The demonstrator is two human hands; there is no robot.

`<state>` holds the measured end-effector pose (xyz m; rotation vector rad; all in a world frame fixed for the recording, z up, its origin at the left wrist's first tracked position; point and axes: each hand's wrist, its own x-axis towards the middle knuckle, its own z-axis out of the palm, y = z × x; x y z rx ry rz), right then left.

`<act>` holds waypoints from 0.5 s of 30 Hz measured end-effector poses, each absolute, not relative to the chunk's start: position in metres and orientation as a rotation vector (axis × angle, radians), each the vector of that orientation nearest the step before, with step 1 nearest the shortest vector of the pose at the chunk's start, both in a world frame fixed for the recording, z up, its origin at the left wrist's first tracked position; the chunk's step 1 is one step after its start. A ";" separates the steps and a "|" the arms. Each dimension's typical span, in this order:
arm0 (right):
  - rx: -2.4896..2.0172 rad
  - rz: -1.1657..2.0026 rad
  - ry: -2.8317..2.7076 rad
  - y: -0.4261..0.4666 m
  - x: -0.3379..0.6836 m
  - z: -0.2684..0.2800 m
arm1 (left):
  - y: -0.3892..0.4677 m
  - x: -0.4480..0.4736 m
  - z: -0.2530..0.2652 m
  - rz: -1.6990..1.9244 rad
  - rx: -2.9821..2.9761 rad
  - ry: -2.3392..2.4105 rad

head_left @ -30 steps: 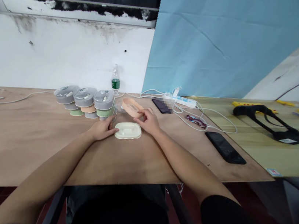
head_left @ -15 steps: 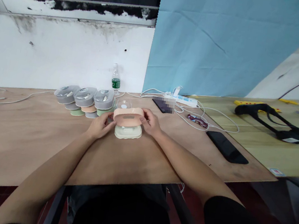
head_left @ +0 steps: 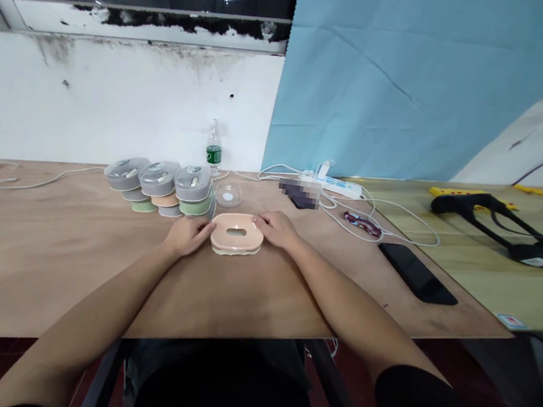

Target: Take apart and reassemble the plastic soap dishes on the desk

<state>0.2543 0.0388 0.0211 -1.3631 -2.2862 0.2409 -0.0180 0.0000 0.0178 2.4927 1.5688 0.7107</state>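
A peach plastic piece (head_left: 240,242), rounded oblong with a small oval slot in its middle, lies level over a cream, wavy-edged base (head_left: 235,253) on the table in front of me. My left hand (head_left: 187,236) is closed at its left edge, thumb along the side. On the right, my right hand (head_left: 274,229) grips the far right corner, its fingers curled at the rim. Only the front rim of the base shows under the peach piece. Just behind sits a clear shallow lid (head_left: 229,195) with a white disc in its centre.
Stacked grey, green and peach containers (head_left: 158,181) with clear tops stand left of the lid. Behind them is a bottle (head_left: 214,153). Towards the right lie a phone (head_left: 417,272), a maroon item (head_left: 362,224), cables, a power strip (head_left: 339,187) and a black strap frame (head_left: 505,229).
The peach piece has come down from a tilted position above the base to lie flat over it. Both hands have lowered with it, still holding its sides.
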 end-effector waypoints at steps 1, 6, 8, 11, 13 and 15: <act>-1.420 0.243 -2.315 0.040 0.254 0.020 | 0.001 -0.017 0.017 0.652 2.488 1.590; -1.563 0.372 -2.381 0.048 0.254 0.009 | 0.005 -0.012 0.012 0.396 2.449 1.646; -1.529 0.357 -2.340 0.051 0.254 0.004 | 0.006 -0.012 0.011 0.382 2.446 1.652; -1.484 0.260 -2.151 0.061 0.254 0.000 | 0.007 -0.013 0.011 0.404 2.434 1.649; -1.445 0.196 -2.008 0.072 0.251 0.000 | 0.007 -0.013 0.011 0.436 2.419 1.645; -1.357 0.156 -1.959 0.085 0.245 -0.001 | 0.007 -0.013 0.011 0.465 2.394 1.645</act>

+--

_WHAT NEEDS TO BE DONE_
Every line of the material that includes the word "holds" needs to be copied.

_EXERCISE OUTPUT_
`<state>` holds the measured end-effector pose (xyz m; rotation vector rad; all in a world frame fixed for the recording, z up, its origin at the left wrist's first tracked position; point and axes: each hand's wrist, its own x-axis towards the middle knuckle, its own z-axis out of the palm, y = z × x; x y z rx ry rz), right then left.
`<act>` holds waypoints from 0.5 s of 30 Hz measured end-effector poses, each absolute, not relative to the chunk's start: position in metres and orientation as a rotation vector (axis × angle, radians), each the vector of that orientation nearest the step before, with step 1 nearest the shortest vector of the pose at the chunk's start, both in a world frame fixed for the recording, z up, its origin at the left wrist's first tracked position; the chunk's step 1 is one step after its start. A ";" separates the steps and a "|" the arms. Each dimension's typical span, in this order:

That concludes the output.